- WHAT YOU WILL DO -
A verbatim reproduction of the following listing is required; omit the pictures.

- DATA SEGMENT -
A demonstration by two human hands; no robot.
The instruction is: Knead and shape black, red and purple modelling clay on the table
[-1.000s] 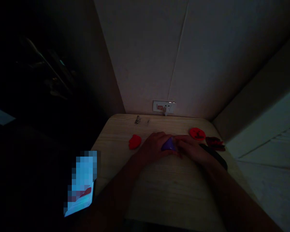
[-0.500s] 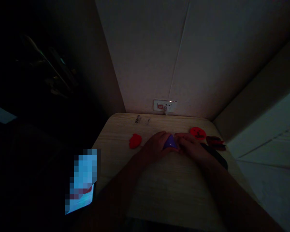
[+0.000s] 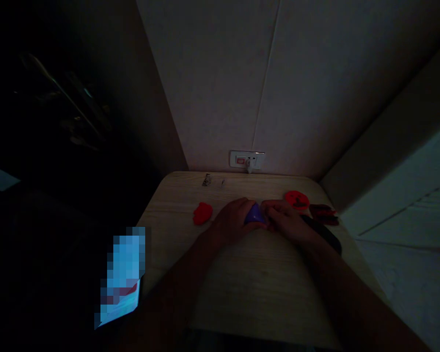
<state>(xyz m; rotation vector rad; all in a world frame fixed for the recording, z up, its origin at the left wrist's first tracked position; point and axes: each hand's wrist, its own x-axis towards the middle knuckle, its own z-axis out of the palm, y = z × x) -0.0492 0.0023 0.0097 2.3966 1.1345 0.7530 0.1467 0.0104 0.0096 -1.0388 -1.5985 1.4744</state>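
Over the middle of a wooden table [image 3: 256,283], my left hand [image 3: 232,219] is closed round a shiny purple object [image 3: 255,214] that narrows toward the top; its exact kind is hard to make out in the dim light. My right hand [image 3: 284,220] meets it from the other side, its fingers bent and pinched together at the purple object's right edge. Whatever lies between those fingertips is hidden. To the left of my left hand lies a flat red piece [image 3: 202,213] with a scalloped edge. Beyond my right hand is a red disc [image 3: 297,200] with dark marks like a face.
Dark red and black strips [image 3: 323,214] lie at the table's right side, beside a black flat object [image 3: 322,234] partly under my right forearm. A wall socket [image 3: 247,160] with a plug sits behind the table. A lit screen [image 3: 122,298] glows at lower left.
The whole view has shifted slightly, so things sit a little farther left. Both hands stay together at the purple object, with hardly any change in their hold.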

- EXERCISE OUTPUT -
A demonstration by two human hands; no robot.
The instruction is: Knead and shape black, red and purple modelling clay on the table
[-1.000s] 
[-0.500s] 
[+0.000s] 
<state>(xyz m; rotation vector rad; all in a world frame fixed for the recording, z up, its origin at the left wrist's first tracked position; point and axes: each hand's wrist, its own x-axis towards the middle knuckle, its own z-axis out of the palm, y = z × x) -0.0492 0.0023 0.0097 2.3966 1.1345 0.7530 0.1467 0.0104 0.0096 -1.0388 -1.5985 1.4744</state>
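Over the middle of a wooden table [image 3: 256,283], my left hand [image 3: 232,219] is closed round a shiny purple object [image 3: 255,214] that narrows toward the top; its exact kind is hard to make out in the dim light. My right hand [image 3: 284,220] meets it from the other side, its fingers bent and pinched together at the purple object's right edge. Whatever lies between those fingertips is hidden. To the left of my left hand lies a flat red piece [image 3: 202,213] with a scalloped edge. Beyond my right hand is a red disc [image 3: 297,200] with dark marks like a face.
Dark red and black strips [image 3: 323,214] lie at the table's right side, beside a black flat object [image 3: 322,234] partly under my right forearm. A wall socket [image 3: 247,160] with a plug sits behind the table. A lit screen [image 3: 122,298] glows at lower left.
The whole view has shifted slightly, so things sit a little farther left. Both hands stay together at the purple object, with hardly any change in their hold.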

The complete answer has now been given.